The catches: tax, future regulations and resale

O reverso da medalha está sobretudo no lado fiscal e regulatório. Em muitos países europeus, os impostos de registo ou as taxas anuais baseadas em CO₂ penalizam bastante SUV diesel de maiores dimensões. Dependendo da versão e das regras locais, a conta inicial pode subir bem acima do preço anunciado.

Há ainda a questão do acesso futuro aos centros urbanos. Embora o CX‑60 cumpra as normas de emissões mais recentes, várias áreas urbanas já discutem restrições com base no tipo de combustível ou em datas limite futuras. Quem vive ou trabalha em zonas deste género tem de pensar para lá da próxima inspeção e avaliar para onde está a política a caminhar.

O valor de retoma é mais difícil de prever. Por um lado, um SUV diesel de seis cilindros, raro e bem equipado, pode atrair um nicho específico no mercado usado. Por outro, o endurecimento das regras sobre motores de combustão pode pressionar a procura em baixa. Quem planeia ficar com o carro oito a dez anos sentirá isto menos do que quem troca de viatura de três em três.

Understanding mild‑hybrid diesel and real‑life costs

O termo “mild hybrid” pode soar a magia elétrica mais avançada do que é na realidade. Na prática, trata-se de um sistema simples: um pequeno gerador de arranque assistido por correia ajuda o motor e recupera energia nas travagens. O carro não anda em modo elétrico sozinho, mas o sistema suaviza as paragens e arranques e permite poupar algumas décimas de litro no consumo.

Para um condutor que faça 25.000 km por ano, a um consumo de 5,5 l/100 km, isso equivale a cerca de 1.375 litros de diesel anuais. Se o combustível custar 1,70 € por litro, a fatura anual ronda os 2.338 €. Um SUV a gasolina semelhante, a consumir 7,5 l/100 km, empurraria esse valor para perto dos 3.187 €. Ao fim de cinco anos, o diesel continua a poupar vários milhares de euros na bomba, mesmo antes de considerar diferenças no preço de compra.

Esses valores não incluem impostos nem taxas urbanas, que variam bastante de país para país. Ainda assim, mostram porque é que alguns compradores preferem nadar contra a corrente e manter-se no diesel, sobretudo quando o motor é tão eficiente como o seis cilindros da Mazda.
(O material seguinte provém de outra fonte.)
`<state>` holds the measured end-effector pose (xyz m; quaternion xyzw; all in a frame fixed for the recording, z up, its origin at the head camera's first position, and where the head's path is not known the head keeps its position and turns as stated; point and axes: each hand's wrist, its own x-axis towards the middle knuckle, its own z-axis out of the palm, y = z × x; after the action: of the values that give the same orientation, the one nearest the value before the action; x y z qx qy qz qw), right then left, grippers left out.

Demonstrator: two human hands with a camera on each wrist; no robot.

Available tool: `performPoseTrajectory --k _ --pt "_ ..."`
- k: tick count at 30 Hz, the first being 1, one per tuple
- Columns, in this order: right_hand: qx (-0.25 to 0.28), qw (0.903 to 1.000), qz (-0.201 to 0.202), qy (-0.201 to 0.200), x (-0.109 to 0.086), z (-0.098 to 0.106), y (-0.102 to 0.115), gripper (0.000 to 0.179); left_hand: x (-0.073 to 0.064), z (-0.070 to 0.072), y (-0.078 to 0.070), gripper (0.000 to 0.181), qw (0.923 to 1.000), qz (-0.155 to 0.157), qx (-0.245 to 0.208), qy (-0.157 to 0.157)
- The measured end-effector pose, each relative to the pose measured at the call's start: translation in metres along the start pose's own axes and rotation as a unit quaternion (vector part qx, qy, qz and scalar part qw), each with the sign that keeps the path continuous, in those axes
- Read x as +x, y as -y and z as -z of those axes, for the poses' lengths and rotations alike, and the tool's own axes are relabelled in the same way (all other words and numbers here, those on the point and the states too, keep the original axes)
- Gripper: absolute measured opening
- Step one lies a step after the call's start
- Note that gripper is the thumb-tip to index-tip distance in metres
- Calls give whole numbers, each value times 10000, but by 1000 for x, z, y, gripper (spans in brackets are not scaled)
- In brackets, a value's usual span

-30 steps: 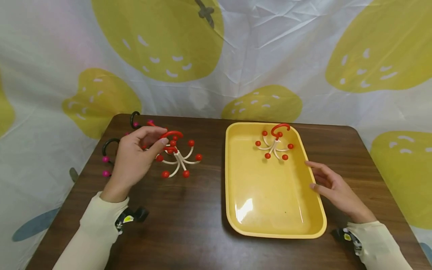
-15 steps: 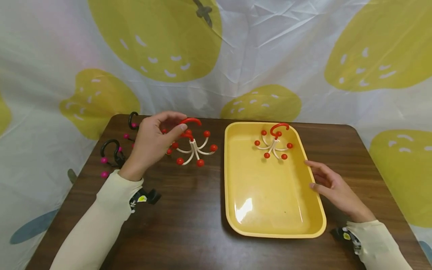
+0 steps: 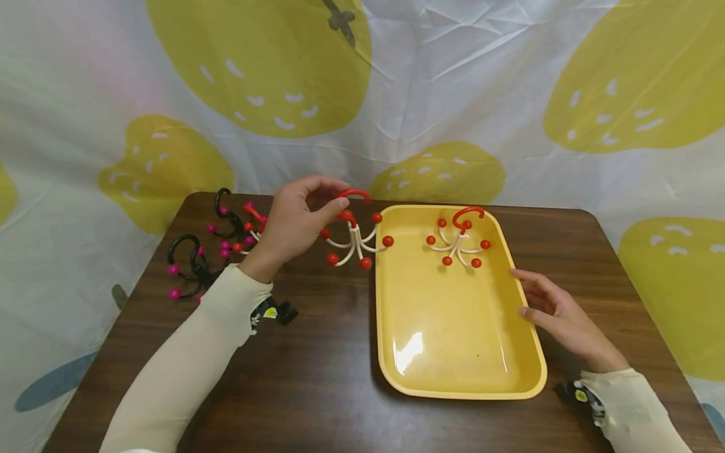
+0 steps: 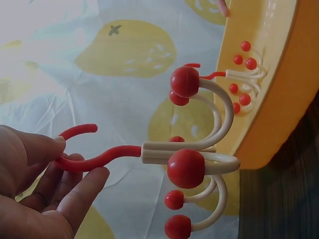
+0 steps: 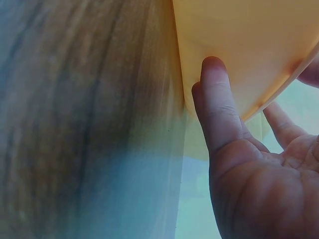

A shrinking niche with a strong identity

À medida que mais marcas convertem os seus SUV grandes para plataformas plug-in ou totalmente elétricas, o CX‑60 diesel destaca-se como um dos últimos do seu género: um SUV familiar de longo alcance, tradicional na mecânica e relativamente acessível. Essa combinação pode até dar-lhe estatuto de culto daqui a alguns anos, sobretudo entre condutores que nunca se convenceram totalmente com cabos de carregamento e gráficos de autonomia.

Para já, o desconto generoso da Mazda acrescenta outro ângulo à história. Num mercado europeu que está a virar costas ao diesel, a marca japonesa está a vender um SUV de seis cilindros e tração traseira que não só resiste à tendência, como o faz a um preço que muitos compradores julgavam já pertencer à década passada.